• [About this exercise] From the data underneath, reproduce exactly the stretch that begins at the line with "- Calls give" and ends after the line with "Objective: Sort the".

• [Data section]
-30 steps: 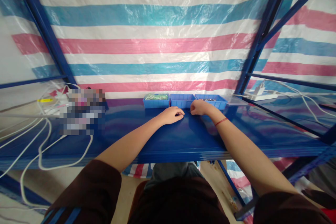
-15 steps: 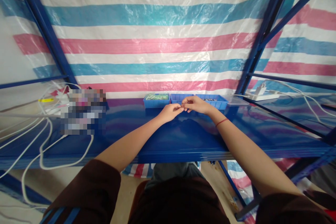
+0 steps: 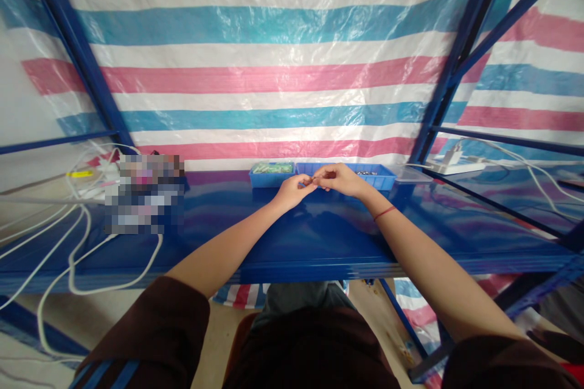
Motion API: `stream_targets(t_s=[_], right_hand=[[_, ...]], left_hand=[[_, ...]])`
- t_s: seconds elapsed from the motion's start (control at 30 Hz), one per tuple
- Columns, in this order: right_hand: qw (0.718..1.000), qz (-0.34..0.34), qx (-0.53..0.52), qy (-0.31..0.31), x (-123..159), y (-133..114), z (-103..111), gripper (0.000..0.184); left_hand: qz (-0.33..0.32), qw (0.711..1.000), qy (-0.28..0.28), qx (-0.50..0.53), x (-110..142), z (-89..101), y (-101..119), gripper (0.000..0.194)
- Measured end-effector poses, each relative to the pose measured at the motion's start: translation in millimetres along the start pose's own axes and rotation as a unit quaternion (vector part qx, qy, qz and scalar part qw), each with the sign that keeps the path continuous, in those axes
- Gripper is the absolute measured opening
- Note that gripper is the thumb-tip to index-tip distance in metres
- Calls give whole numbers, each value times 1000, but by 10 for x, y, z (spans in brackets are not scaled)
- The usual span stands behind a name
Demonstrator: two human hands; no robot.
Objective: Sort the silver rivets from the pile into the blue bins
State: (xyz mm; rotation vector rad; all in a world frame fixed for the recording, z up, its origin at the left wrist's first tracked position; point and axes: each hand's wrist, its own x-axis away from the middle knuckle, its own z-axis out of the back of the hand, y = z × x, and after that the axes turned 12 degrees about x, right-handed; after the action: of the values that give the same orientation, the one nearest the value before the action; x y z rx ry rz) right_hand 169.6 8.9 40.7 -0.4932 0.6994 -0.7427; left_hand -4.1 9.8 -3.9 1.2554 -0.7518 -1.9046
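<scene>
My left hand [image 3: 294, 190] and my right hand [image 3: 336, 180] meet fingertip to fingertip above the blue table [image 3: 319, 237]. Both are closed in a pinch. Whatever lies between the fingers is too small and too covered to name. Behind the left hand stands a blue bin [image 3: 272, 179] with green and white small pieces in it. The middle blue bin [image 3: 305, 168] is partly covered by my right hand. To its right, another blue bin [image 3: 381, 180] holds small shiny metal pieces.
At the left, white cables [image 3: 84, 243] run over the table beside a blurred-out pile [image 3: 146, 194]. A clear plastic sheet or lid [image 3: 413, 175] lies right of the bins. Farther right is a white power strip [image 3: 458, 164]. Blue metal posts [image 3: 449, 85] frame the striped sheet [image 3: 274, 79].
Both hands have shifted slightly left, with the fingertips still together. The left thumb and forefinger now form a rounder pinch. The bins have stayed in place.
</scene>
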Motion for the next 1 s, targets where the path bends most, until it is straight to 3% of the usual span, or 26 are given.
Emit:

• [The answer]
- Calls give whole numbers, each value times 1000, but by 10 for x, y, z (spans in brackets are not scaled)
- The usual span stands behind a name
Demonstrator: two human hands; no robot.
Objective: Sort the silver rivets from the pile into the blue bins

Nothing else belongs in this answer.